Это должно было стать результатом колдовства, если просто при произнесении этого имени Смерть свернула свой бледный флаг и оставила поле боя своему недавно разгромленному противнику. И тем не менее так оно и было, что незамедлительно уловили острые чувства врача. Молодой человек испытал трепет, не уступающий ни одному из тех, с какими он до сих пор сталкивался в своей профессиональной карьере, когда на кончиках его пальцев ощутился слабый трепет пульса, а за жадным взглядом последовало мягкое вздымание груди, донесшее до его слуха дрожащий вздох.

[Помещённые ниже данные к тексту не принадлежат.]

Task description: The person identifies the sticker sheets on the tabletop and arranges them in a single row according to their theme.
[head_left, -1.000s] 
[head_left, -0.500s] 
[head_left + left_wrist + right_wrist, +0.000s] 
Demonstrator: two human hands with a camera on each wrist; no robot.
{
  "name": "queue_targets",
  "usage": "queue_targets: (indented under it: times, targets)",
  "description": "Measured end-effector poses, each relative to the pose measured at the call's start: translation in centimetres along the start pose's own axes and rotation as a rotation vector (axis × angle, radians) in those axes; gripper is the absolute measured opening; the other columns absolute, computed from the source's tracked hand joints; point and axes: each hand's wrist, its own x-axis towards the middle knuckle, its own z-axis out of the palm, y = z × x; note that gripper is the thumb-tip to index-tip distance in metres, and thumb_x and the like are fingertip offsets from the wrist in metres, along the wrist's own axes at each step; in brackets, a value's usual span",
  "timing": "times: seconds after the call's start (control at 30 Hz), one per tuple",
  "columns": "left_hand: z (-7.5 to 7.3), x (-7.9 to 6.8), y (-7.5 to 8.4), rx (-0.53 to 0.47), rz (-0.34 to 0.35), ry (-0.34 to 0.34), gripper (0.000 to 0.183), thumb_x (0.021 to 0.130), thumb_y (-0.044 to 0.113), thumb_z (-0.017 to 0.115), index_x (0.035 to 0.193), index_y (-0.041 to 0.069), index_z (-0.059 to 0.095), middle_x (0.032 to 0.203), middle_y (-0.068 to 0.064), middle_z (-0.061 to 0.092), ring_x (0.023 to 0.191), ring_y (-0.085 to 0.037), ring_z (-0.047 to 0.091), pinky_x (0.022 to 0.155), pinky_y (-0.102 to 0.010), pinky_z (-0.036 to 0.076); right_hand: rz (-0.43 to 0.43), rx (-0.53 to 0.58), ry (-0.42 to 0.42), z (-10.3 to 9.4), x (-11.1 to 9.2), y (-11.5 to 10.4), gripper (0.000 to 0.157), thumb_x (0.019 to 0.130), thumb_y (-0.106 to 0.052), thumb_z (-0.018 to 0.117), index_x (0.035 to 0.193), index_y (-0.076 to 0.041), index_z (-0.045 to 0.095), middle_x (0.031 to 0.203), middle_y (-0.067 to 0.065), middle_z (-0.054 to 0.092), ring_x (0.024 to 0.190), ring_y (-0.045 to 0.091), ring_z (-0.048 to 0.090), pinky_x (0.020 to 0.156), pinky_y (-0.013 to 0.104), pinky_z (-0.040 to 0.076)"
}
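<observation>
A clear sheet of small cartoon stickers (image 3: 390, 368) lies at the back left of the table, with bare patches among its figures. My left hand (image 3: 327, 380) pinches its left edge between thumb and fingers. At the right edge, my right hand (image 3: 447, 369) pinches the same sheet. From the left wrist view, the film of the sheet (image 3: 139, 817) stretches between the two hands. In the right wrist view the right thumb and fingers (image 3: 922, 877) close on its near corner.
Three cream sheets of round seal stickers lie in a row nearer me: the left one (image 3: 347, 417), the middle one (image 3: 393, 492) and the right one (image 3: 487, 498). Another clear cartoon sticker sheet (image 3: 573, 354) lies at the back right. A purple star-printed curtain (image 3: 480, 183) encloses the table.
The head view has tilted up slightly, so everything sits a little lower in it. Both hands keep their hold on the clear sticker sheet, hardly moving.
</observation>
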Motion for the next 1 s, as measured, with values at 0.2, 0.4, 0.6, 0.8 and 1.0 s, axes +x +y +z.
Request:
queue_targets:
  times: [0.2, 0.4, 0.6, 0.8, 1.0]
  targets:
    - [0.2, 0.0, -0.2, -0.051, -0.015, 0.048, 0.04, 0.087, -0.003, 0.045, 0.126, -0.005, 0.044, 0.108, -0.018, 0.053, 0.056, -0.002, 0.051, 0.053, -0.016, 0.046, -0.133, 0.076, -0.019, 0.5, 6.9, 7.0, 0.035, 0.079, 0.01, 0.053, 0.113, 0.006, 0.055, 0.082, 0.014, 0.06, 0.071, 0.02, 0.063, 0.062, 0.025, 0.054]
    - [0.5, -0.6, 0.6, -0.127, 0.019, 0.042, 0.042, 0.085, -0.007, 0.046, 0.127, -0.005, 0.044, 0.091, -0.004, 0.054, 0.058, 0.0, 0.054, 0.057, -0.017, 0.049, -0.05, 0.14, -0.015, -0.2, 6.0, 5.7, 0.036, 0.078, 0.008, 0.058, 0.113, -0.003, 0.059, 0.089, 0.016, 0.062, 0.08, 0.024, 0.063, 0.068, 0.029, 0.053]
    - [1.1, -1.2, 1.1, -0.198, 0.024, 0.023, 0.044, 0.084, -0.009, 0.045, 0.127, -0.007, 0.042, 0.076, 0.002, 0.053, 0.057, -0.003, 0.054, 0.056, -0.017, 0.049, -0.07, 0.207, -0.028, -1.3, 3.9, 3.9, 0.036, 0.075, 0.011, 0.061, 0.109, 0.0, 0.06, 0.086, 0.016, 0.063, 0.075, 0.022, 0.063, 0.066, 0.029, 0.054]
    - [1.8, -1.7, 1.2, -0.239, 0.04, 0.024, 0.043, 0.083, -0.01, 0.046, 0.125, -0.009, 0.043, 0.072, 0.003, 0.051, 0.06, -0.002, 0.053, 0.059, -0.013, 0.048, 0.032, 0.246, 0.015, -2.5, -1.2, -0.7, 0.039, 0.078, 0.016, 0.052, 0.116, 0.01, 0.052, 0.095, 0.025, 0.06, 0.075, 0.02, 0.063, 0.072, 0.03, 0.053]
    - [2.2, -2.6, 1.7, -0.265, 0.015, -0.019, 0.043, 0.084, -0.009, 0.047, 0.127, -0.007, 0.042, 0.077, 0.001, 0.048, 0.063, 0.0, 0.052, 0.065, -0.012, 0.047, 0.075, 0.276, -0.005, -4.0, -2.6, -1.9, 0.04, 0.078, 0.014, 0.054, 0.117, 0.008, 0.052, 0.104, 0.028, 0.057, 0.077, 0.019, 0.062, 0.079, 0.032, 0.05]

Это был высший момент для Лойда Мортона.
Естественно, его первым импульсом было применить какое-нибудь укрепляющее средство и тем самым помочь оживлению. Под рукой был бренди, небольшое количество которого он каплю за каплей влил между разомкнутыми губами. Произведенный эффект казался волшебным: дыхание выровнялось, на бледных щеках появился нежный румянец, а мягкое тепло, сопровождаемое самым обнадеживающим из симптомов — росистой влагой, — расслабило холодную скованность рук, которые ответили слабейшим из возможных нажатий, покоясь в ладони молодого доктора. Каждый признак выздоровления постепенно проявлял себя и развивался до тех пор, пока мягкие серые глаза не открылись, исполненные зарождающегося разума.
Наблюдатель жадно наклонился, чтобы его лицо заполнило поле ее зрения, чтобы ее просыпающееся сознание уловило его личность, исключая все прочие объекты. Похоже, этот непреднамеренный поступок увенчался лестным успехом, поскольку первыми словами Ромейн Эфтингем было произнесение его имени.
«Лойд!»
Это был всего лишь членораздельный выдох, но это было осознанное высказывание, поддающееся истолкованию, и Мортон был удовлетворен; более того, он был восхищен.
«Паула! — воскликнул он в своем исступлении. — Паула, ты вернулась ко мне!»
«Я... вернулась», — последовал дрожащий ответ.
«И мы никогда, никогда больше не расстанемся», — настаивал он с пылкой страстью.
Широко раскрытые глаза смотрели на него как зачарованные.
«Ты понимаешь, что ты больше не Ромейн, а Паула, моя собственная дорогая, верная любовь», — продолжал он, придавая каждому слову должное значение; «Ромейн ушла на покой, но ты вернулась, чтобы снова сделать мою жизнь стоящей того, чтобы жить! О моя дорогая, скажи мне, что ты осознаешь ситуацию, что ты понимаешь мои слова! Позволь мне услышать, как ты говоришь, что ты Паула, моя жена».
«Паула, твоя жена», — прозвучало послушное эхо.
Будь он в своем обычном состоянии самообладания, бурная удовлетворённость Мортона могла бы быть смягчена осознанием того факта, что он навязывает свою собственную волю каталептическому субъекту; однако напряженные обстоятельства, в которых он находился, избавили его от этого несколько прозаического взгляда на дело. Во всяком случае, он закрыл все пути подхода к нежелательным призракам научного порядка, по крайней мере на время. Более того, он позволил себе упустить из виду свойство, которое не раз приписывалось ему. Среди его гиперчувствительных пациентов ходили шепотки, что молодой врач обладает тем самым таинственным, но несомненным даром — месмерической силой, животным магнетизмом, — чем угодно. Как бы то ни было, Лойд Мортон несомненно оказывал сильное притяжение на тех, кто был ему лично интересен. Сплетники рассказывали ему о его даре, надо сказать, к его большому неудовольствию; но оставался факт, что он держал своих ближних в подчинении, хочет он того или нет.
Любое из вышеупомянутых соображений придало бы горечь его переполненной чаше; но поскольку он уже испил эту чашу радости до дна, оставалось на практике выяснить, не закралась ли неблагоприятная смесь в какой-нибудь несъедобной форме.